Literally the most important blog in the universe since 2010.

Without having collected any data on the subject, my guess is that most Americans view Labor Day quite simply: a day off from work (unless you work at any retail store in the country).  Further, I suspect that most folks do not spend a great deal of time recognizing the unapologetic and irony-free connection between the labor movement and this day free from, well, labor.

Ten years ago (!), while peddling foam fingers and other miscellany at a picturesque minor league baseball stadium in Rochester, New York, I wrote (poorly and haphazardly) about one of my first interactions in the labor market.  Now, as a general rule, except for the days when unsupervised children would literally try to nickle-and-dime me (by negotiating for items with nickles and dimes), I was quite content with my summer employment situation.  However, I never could completely understand a justification for the sizable gap between the value that certain employees brought to the organization versus the amount of money they were paid for their services.

By the end of the summer, I had written what I considered to be a professional letter to Red Wings management.  At the time, my definition of “professional letter” revolved almost entirely around the use of single-spaced Courier font.  Also, lots of commas.  And no swears.  In the letter, I lamented a to-be-implemented policy whereby the distribution of meal coupons to certain employees’ (including those who work gift shop) was to be discontinued.  We relied on those meal coupons.

Copied from the letter, the crux of my argument was as follows:

Many times, if we are having trouble making sales,
employees are sent home after about 3.5 hours of work.
That makes that day’s tangible income equal to $20.13
(3.5 hours x 5.75 = $20.13).  Subtract my required
purchases of $6.75 ($4.75 for food and $2 for parking)
and the grad total for working one RedWings game is equal
to $13.38.  The point here is that by taking away our meal
tickets, you also take away 1/3 of our daily earnings at
Frontier Field.

Ultimately, the story — not a fairy tale — ends exactly how you would think:  The Red Wings never got back to me.
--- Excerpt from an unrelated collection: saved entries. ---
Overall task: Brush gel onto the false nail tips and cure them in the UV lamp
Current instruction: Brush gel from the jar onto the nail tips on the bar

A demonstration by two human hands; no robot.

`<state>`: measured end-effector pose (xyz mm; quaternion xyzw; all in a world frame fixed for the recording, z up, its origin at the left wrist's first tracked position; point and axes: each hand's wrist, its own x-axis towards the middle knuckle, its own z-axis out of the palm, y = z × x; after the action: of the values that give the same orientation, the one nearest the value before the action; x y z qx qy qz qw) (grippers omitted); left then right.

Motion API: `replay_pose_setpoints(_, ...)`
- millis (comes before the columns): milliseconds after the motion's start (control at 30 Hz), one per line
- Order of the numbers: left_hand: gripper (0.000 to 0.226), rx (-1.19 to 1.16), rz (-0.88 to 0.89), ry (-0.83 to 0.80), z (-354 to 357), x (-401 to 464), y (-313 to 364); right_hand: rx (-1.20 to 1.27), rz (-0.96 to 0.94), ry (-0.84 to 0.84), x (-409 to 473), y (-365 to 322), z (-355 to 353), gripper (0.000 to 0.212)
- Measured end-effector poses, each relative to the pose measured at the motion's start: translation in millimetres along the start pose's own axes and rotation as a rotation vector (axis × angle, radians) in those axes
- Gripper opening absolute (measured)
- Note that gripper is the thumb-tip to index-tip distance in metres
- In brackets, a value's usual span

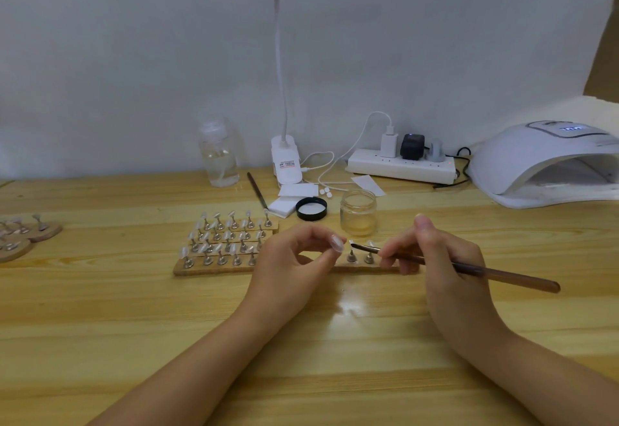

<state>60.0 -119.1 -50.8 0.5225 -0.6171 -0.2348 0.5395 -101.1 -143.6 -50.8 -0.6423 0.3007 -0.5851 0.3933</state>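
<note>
Both hands are up over the wooden bench [100, 308], right in the middle of the view. The left hand [291, 261] pinches 1 false nail tip [337, 243] between thumb and curled fingers, lifted clear of the stands. The right hand [435, 258] grips a brown-handled brush [469, 269] like a pen, bristle end pointing left, its tip just beside the held nail tip and right above 2 small metal stands [360, 256] on the nearest wooden strip [214, 267]. Whether the bristles touch anything is too fine to tell.

Behind the left hand sit more strips of stands carrying clear nail tips [231, 234], packed in rows. Just past them stands an open glass jar [358, 213] with a little yellowish gel at the bottom, its black lid [311, 208] lying beside it. A second brush [257, 191] lies near a white pad [284, 206].

At the far right sits the white UV lamp [536, 164], mouth facing the bench, display lit. Along the wall: a power strip [402, 167], a clip-on desk lamp [286, 164] and a clear bottle [219, 157]. At the left edge lie round wooden discs with further stands [20, 234].
</note>
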Motion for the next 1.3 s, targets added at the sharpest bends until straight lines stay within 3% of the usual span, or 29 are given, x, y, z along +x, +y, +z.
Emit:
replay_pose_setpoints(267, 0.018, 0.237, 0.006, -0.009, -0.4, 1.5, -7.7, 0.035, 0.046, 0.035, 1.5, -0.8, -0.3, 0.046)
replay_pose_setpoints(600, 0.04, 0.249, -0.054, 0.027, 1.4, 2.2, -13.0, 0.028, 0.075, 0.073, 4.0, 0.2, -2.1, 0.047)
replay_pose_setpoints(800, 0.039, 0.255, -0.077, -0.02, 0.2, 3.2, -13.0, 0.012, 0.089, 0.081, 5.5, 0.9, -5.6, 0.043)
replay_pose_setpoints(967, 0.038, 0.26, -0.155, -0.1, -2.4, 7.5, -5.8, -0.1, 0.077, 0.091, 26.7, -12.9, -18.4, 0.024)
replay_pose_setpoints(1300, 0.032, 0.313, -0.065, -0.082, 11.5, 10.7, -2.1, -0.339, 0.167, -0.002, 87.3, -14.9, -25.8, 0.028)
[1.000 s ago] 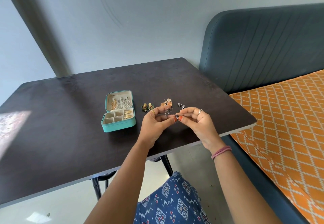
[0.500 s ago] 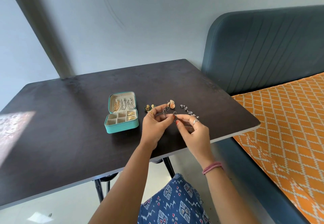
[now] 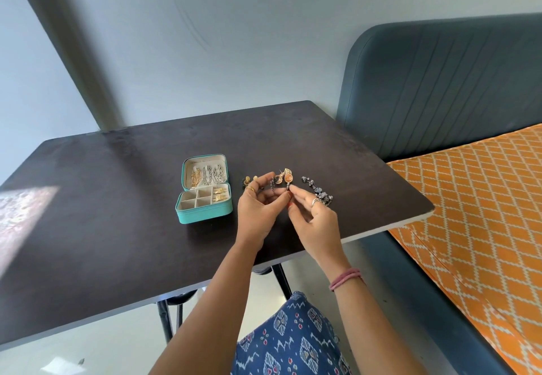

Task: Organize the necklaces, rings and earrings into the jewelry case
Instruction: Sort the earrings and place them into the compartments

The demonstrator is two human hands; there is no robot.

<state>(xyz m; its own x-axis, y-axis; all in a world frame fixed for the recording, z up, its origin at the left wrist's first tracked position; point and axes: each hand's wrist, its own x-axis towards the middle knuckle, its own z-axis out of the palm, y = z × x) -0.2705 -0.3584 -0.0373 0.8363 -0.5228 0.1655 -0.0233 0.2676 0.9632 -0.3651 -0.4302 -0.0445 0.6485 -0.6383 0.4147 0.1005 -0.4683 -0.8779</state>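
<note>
- The small dark piece point(image 3: 288, 187) pinched between the fingertips of the left hand point(image 3: 258, 210) and the right hand point(image 3: 313, 222) is too small to be identified.
- The green-and-gold earrings point(image 3: 247, 181) are partly covered by the left hand's fingers.
- The dark chain point(image 3: 318, 191) is partly hidden behind the right hand.
- The contents of the jewelry case point(image 3: 205, 213) compartments cannot be told apart.
- The table point(image 3: 88, 228) is cut off at the left edge.
</note>
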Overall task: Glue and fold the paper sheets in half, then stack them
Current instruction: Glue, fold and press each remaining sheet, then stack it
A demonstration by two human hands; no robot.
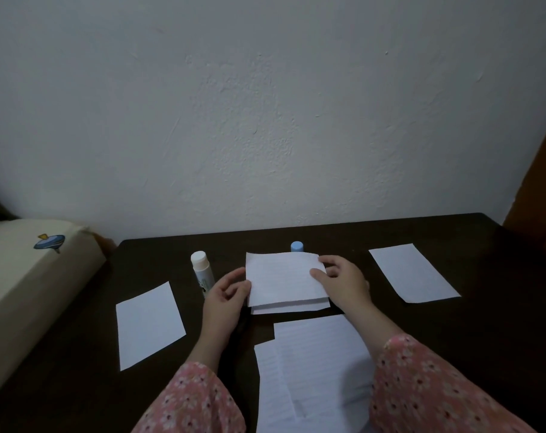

Employees continued to work.  The meal coupon policy was indeed rescinded, and I made a few less dollars that summer than I believed I had bargained for.  Luckily, I still had a blast working at the stadium and will fondly remember my time as an employee of a real live baseball team.  But that by itself does not diminish the fact that my fellow employees and I were ignored and a fringe benefit removed merely because management had no incentive to listen.

As we age, I believe we begin to see ourselves primarily through particular social and political lenses.  But as a mostly-clueless high school graduate working in a minor league gift shop, I was too naive or too distracted to recognize where I fit on a socioeconomic or political spectrum, or whether — and the extent to which — these classifications impacted my understanding of the position I held as a team store employee.  In retrospect, I realize that what bothered me about the situation is that employees were not linked arm-in-arm and we did not operate as a cohesive unit, but at the time, all I saw was a vague injustice.

Of course, I know I’m not exactly sailing into uncharted territory here, but my experience that summer as a low-level employee has stayed with me, especially on Labor Day.

Diego Rivera, "Peasants"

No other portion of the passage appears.